Après six semaines d'un procès pénal éprouvant, Vincent Lacroix se demande si des enjeux symboliques n'ont pas monopolisé une trop grande part de l'attention collective portée à l'affaire judiciaire.

Après six semaines d'un procès pénal éprouvant, Vincent Lacroix se demande si des enjeux symboliques n'ont pas monopolisé une trop grande part de l'attention collective portée à l'affaire judiciaire.

Lors d'une entrevue donnée à LaPresseAffaires.com moins d'une heure après l'ajournement des audiences jusqu'au 5 septembre, l'ancien PDG de Norbourg a affiché sa surprise quant à la tournure des événements.

À son avis, des sommes dépensées au bar de danseuses Chez Parée (29 000 $) et au Dancing Embassy en Suisse (47 000 $) ont peut-être fait oublier les vrais enjeux.

Il rappelle que les 51 chefs d'accusation qui pèsent contre lui à la Cour du Québec portent sur 115 M$ retirés dans les fonds des investisseurs, des retraits irréguliers et la production de faux documents.

Aussi, d'autres chiffres lui semblent plus imposants. «Norbourg, c'est un chiffre d'affaires de 25 à 30 M$ par année vers la fin de son existence, affirme M. Lacroix. Est-ce que Chez Parée et Dancing Embassy sont des montants significatifs comparativement à ceux dont nous avons discuté dans ce dossier ? Dans une vérification comptable, ce ne serait même pas examiné.»

Selon Vincent Lacroix, l'Autorité des marchés financiers et ses avocats disposent d'une puissante machine pour effectuer la poursuite. Une machine qui a pris le soin de s'attarder aux détails embarrassants afin d'alimenter les médias.

«C'est vraiment pour détruire mon image et non pour régler des choses dans le dossier, dit notre interlocuteur. Ce qui me surprend, c'est de voir à quel point le public y porte attention.»

M. Lacroix ne va pas jusqu'à blâmer les médias, pour lesquels il ne cache pas une dose de respect. «Ces histoires-là défoulent les gens. Je comprends que d'un point de vue médiatique, ça marche. Mais ça ne règle rien. Si 50 M$ avaient été dépensés chez Parée, ce serait autre chose.»

Afin de recentrer le débat, M. Lacroix revient sur ses allégations qu'il héritait d'un «trou comptable» de plus de 20 M$ dans les fonds Evolution. Il a fait l'acquisition de ces derniers en achetant Capital Teraxis de la Caisse de dépôt et placement du Québec.

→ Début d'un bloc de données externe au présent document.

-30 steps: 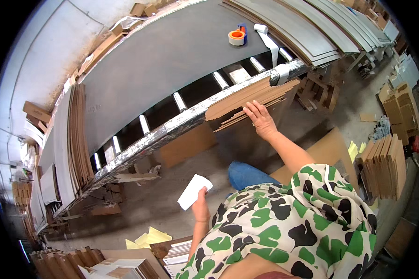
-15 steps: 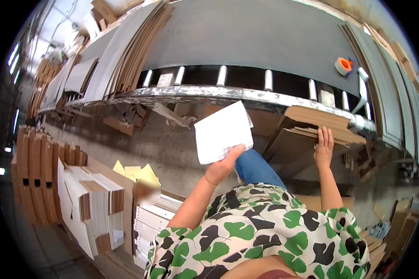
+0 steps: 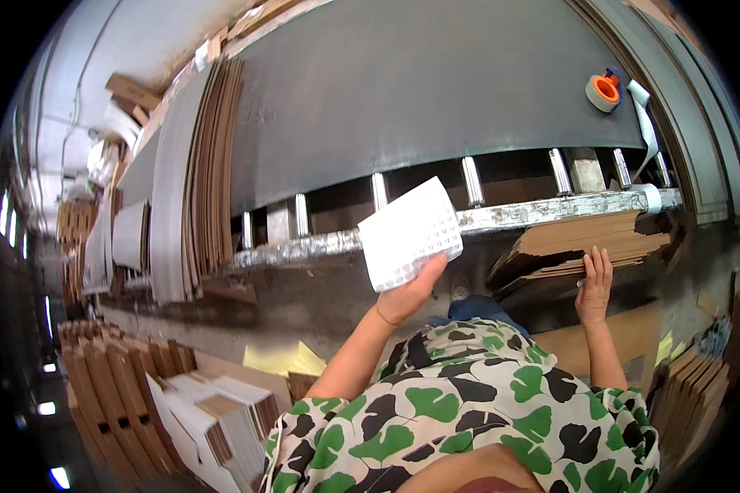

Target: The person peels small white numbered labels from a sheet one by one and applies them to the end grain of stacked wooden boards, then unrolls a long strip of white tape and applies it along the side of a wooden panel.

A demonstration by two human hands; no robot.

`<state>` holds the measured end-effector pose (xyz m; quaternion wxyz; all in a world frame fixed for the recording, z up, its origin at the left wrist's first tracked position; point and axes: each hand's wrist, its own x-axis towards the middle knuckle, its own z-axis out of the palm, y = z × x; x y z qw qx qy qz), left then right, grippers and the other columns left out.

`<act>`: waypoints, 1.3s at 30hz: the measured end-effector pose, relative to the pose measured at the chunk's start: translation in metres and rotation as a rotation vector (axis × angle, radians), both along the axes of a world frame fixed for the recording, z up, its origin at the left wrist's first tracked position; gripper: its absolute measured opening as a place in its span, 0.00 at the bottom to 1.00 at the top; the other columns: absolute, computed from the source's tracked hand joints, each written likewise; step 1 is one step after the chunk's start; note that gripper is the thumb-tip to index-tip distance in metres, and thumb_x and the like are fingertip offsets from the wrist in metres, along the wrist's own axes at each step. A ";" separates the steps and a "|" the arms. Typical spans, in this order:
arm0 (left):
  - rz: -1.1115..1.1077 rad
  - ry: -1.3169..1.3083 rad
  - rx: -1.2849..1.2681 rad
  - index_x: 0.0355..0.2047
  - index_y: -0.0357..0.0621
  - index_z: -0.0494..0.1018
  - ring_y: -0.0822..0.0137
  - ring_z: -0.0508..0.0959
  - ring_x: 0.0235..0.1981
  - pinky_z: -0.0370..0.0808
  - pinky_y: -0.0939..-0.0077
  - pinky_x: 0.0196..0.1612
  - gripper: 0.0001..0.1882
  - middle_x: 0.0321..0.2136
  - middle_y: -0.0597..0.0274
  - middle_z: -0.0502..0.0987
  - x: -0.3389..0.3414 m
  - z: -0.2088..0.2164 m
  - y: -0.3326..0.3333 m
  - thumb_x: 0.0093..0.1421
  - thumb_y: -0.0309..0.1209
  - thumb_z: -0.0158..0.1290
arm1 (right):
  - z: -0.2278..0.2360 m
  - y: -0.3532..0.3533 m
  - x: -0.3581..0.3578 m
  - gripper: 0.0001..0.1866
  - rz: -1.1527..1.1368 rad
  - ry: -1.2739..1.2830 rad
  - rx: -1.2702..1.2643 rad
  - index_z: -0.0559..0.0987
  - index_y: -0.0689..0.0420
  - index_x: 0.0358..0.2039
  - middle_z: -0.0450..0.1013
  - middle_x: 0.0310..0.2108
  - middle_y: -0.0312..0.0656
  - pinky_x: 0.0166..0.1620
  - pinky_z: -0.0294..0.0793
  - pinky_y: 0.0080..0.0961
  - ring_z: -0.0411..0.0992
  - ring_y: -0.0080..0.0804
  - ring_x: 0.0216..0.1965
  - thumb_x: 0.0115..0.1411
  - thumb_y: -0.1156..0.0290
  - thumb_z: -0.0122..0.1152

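My left hand [image 3: 411, 294] is closed on a thin stack of white sticker sheets [image 3: 407, 230], with the thumb on top over rows of small round greyish stickers. The sheets are held up in front of the roller table's near rail. My right hand [image 3: 595, 289] lies with its fingers stretched over the upper edge of a stack of brown cardboard sheets [image 3: 580, 240], which leans below the rail. A small white bit shows beside its thumb, too small to name.
A large grey board [image 3: 419, 90] covers the rollers. An orange-cored tape roll [image 3: 603, 92] sits on it beside a curled white strip [image 3: 644, 123]. More stacked boards [image 3: 177, 181] stand at the left. Folded white cartons [image 3: 222, 411] and brown cardboard [image 3: 115, 394] fill the lower left.
The view has turned and shifted, so the table looks tilted. The sticker sheets now overlap the rail in view. My right hand stays at the cardboard stack's edge.
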<state>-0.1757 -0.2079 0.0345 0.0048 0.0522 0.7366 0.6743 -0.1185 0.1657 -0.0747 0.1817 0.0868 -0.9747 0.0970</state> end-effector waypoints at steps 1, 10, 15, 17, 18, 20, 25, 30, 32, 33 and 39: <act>-0.020 0.091 -0.087 0.43 0.39 0.74 0.68 0.75 0.39 0.72 0.75 0.43 0.14 0.38 0.61 0.77 -0.004 0.000 0.001 0.56 0.28 0.55 | 0.004 0.000 0.001 0.34 -0.015 -0.017 -0.005 0.61 0.56 0.56 0.57 0.60 0.45 0.63 0.53 0.44 0.51 0.48 0.63 0.45 0.88 0.50; -0.305 -0.065 -0.048 0.43 0.39 0.74 0.68 0.76 0.38 0.72 0.76 0.43 0.14 0.37 0.60 0.78 -0.051 -0.006 -0.023 0.56 0.29 0.55 | 0.034 -0.049 0.021 0.33 -0.311 -0.071 -0.054 0.63 0.56 0.56 0.55 0.61 0.48 0.62 0.53 0.41 0.51 0.48 0.62 0.47 0.85 0.50; -0.438 -0.149 -0.126 0.42 0.37 0.75 0.68 0.76 0.38 0.72 0.76 0.44 0.15 0.39 0.60 0.78 -0.102 -0.030 -0.047 0.57 0.33 0.55 | -0.021 -0.100 0.122 0.32 -0.598 -0.110 -0.294 0.64 0.57 0.56 0.60 0.57 0.53 0.60 0.56 0.40 0.58 0.53 0.58 0.46 0.83 0.51; -0.495 -0.188 -0.092 0.40 0.37 0.75 0.69 0.75 0.36 0.72 0.75 0.41 0.14 0.35 0.63 0.77 -0.132 -0.032 -0.053 0.56 0.32 0.56 | -0.068 -0.133 0.194 0.30 -0.784 -0.264 -0.405 0.67 0.58 0.54 0.63 0.53 0.56 0.58 0.59 0.39 0.60 0.53 0.55 0.46 0.81 0.52; -0.467 -0.155 0.007 0.39 0.38 0.75 0.69 0.75 0.35 0.72 0.75 0.40 0.14 0.34 0.63 0.77 -0.146 -0.044 -0.061 0.55 0.32 0.57 | -0.078 -0.152 0.220 0.29 -0.821 -0.465 -0.452 0.68 0.58 0.53 0.64 0.51 0.57 0.56 0.61 0.40 0.62 0.55 0.53 0.46 0.80 0.52; -0.416 -0.287 -0.079 0.40 0.37 0.74 0.69 0.74 0.35 0.71 0.77 0.40 0.16 0.35 0.62 0.76 -0.168 -0.024 -0.077 0.53 0.32 0.59 | -0.089 -0.189 0.269 0.24 -0.835 -0.683 -0.435 0.71 0.57 0.47 0.68 0.44 0.59 0.49 0.66 0.43 0.66 0.57 0.46 0.45 0.76 0.54; -0.097 -0.509 0.567 0.20 0.43 0.68 0.75 0.69 0.22 0.69 0.80 0.27 0.05 0.19 0.69 0.68 -0.263 -0.085 -0.170 0.50 0.24 0.53 | -0.142 -0.260 0.376 0.24 -0.915 -1.171 -0.552 0.78 0.59 0.41 0.74 0.35 0.55 0.41 0.72 0.42 0.73 0.52 0.38 0.43 0.61 0.67; 0.119 -0.620 0.209 0.29 0.37 0.69 0.64 0.78 0.23 0.68 0.81 0.19 0.07 0.23 0.59 0.73 -0.269 -0.113 -0.257 0.55 0.29 0.49 | -0.151 -0.297 0.401 0.25 -1.130 -1.051 -0.833 0.79 0.57 0.41 0.75 0.36 0.53 0.43 0.73 0.38 0.74 0.47 0.38 0.41 0.61 0.67; 0.225 -0.540 0.224 0.28 0.37 0.68 0.64 0.77 0.22 0.70 0.82 0.18 0.09 0.24 0.59 0.73 -0.264 -0.124 -0.260 0.57 0.32 0.51 | -0.150 -0.305 0.404 0.22 -1.151 -1.095 -0.755 0.80 0.57 0.38 0.76 0.34 0.51 0.42 0.73 0.38 0.74 0.48 0.37 0.40 0.61 0.66; 0.287 -0.501 0.236 0.29 0.37 0.67 0.65 0.77 0.22 0.70 0.83 0.18 0.11 0.24 0.57 0.74 -0.255 -0.119 -0.259 0.58 0.34 0.52 | -0.142 -0.301 0.389 0.20 -1.163 -1.111 -0.742 0.80 0.57 0.36 0.76 0.34 0.50 0.41 0.73 0.38 0.74 0.48 0.36 0.40 0.62 0.65; 0.437 -0.398 0.151 0.47 0.36 0.63 0.66 0.75 0.22 0.71 0.81 0.20 0.27 0.34 0.50 0.73 -0.206 -0.113 -0.243 0.59 0.46 0.53 | -0.070 -0.232 0.309 0.20 -1.209 -0.784 -0.875 0.78 0.59 0.39 0.77 0.33 0.50 0.41 0.73 0.36 0.75 0.45 0.35 0.46 0.64 0.62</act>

«Pourquoi ne pas parler de la transaction de la Caisse de dépôt ? Teraxis et Evolution, c'est un marché de 12,3 M$, C'est un enjeu important mais on en a parlé pour seulement une heure lors de l'interrogatoire. Dancing Embassy et Parée ne totalisent même pas 100 000 $ et on a passé beaucoup de temps là-dessus.»

Reconnaissant que le procès a un impact sur son entourage, M. Lacroix regrette aussi les propos tenus par d'anciens collaborateurs comme Pierre Therrien. Cet ingénieur financier affirmait vendredi que son salaire n'était pas toujours conforme à ceux de l'industrie et qu'il a perdu de l'argent placé chez Norbourg.

«Même si sa situation n'est pas drôle, il a reçu un million de dollars sur cinq ans, rappelle le PDG déchu. Je comprends que c'est plate pour tout le monde. Les détenteurs de parts ont perdu de l'argent, les représentants ont perdu leurs emplois et les employés ont été touchés.»

C'est sans oublier que Vincent Lacroix aurait aimé être plus efficace quand il contre-interrogeait les témoins. Il espère que le juge Claude Leblond croira ce qu'il a tenté de démontrer sur l'argent «détourné». «Je pensais qu'il était clair que les retraits touchant Desjardins Opvest n'étaient pas irréguliers. Mais on n'a pas accroché là-dessus.»

Rappelons que pendant les audiences, le juricomptable François Filion a affirmé que parmi les facteurs qualifiant un retrait d'irrégulier, l'on retrouve le passage des sommes ailleurs que dans un compte en fiducie. Les témoins qui se sont présentés en cour ont pourtant rappelé que dans certaines circonstances, l'argent pouvait très bien transiter du gardien de valeurs vers un courtier en valeurs mobilières et toujours appartenir aux investisseurs.

Peu importe, le résultat attendu n'est visiblement pas encore venu. «Quand j'ai voulu tomber là-dedans, dit M. Lacroix, j'ai souvent été référé à d'autres témoins.»

Enfin, l'accusé estime que la poursuite ne cherche pas simplement à le punir. Et peu importe le résultat, bien des questions demeureront. «Ils veulent faire un exemple. À la fin de tout cela, j'ai l'impression que le public sera très mécontent.»